* [PROMPT]:
Transcribe the lines below verbatim, skipping the images.

* [DATASET EXTRACT]:
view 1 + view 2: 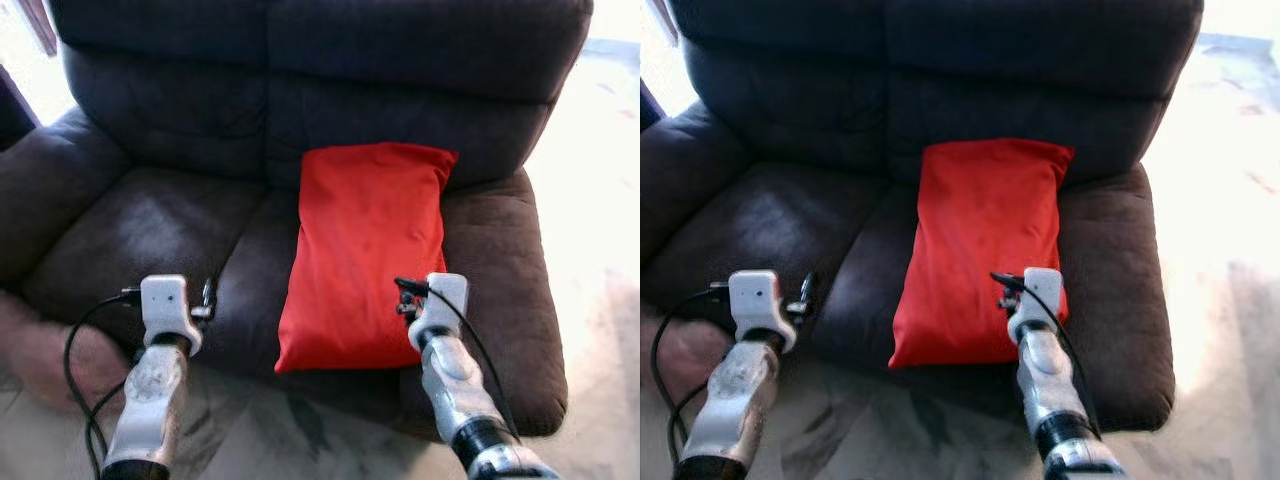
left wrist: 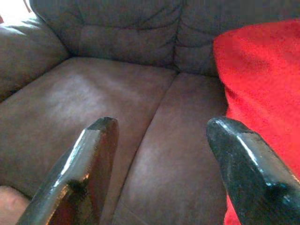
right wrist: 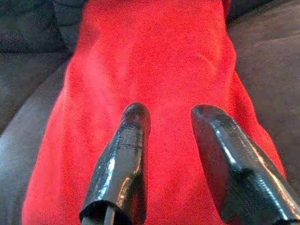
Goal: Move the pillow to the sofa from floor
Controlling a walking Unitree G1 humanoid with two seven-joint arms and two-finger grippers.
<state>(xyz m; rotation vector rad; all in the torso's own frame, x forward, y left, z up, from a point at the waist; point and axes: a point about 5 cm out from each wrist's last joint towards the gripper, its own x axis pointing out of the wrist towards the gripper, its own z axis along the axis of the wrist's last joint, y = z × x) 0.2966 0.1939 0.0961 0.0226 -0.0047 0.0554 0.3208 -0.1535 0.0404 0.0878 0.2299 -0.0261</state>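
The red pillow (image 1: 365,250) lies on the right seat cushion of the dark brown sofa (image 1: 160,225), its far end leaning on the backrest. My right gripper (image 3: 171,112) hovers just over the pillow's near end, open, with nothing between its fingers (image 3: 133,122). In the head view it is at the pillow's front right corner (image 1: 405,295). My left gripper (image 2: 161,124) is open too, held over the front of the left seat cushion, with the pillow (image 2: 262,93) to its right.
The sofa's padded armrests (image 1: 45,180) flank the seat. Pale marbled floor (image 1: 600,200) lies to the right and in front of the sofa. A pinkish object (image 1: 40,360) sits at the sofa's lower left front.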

* [TASK SOLUTION]:
view 1 + view 2: 
left wrist: 
right wrist: 
Goal: Move the pillow to the sofa from floor
Controlling a walking Unitree G1 humanoid with two seven-joint arms and two-finger grippers.
<state>(xyz m; rotation vector rad; all in the torso's own frame, x forward, y left, z up, from a point at the waist; point and axes: a point about 5 cm out from each wrist's last joint towards the gripper, its own x axis pointing out of the wrist towards the gripper, its own z axis along the axis of the wrist's last joint, y = z × x) 0.2966 0.1939 0.0961 0.0226 -0.0047 0.0554 0.3208 -0.1535 0.0404 0.0878 0.2299 -0.0261</state>
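The red pillow (image 1: 365,250) lies on the right seat cushion of the dark brown sofa (image 1: 160,225), its far end leaning on the backrest. My right gripper (image 3: 171,112) hovers just over the pillow's near end, open, with nothing between its fingers (image 3: 133,122). In the head view it is at the pillow's front right corner (image 1: 405,295). My left gripper (image 2: 161,124) is open too, held over the front of the left seat cushion, with the pillow (image 2: 262,93) to its right.
The sofa's padded armrests (image 1: 45,180) flank the seat. Pale marbled floor (image 1: 600,200) lies to the right and in front of the sofa. A pinkish object (image 1: 40,360) sits at the sofa's lower left front.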

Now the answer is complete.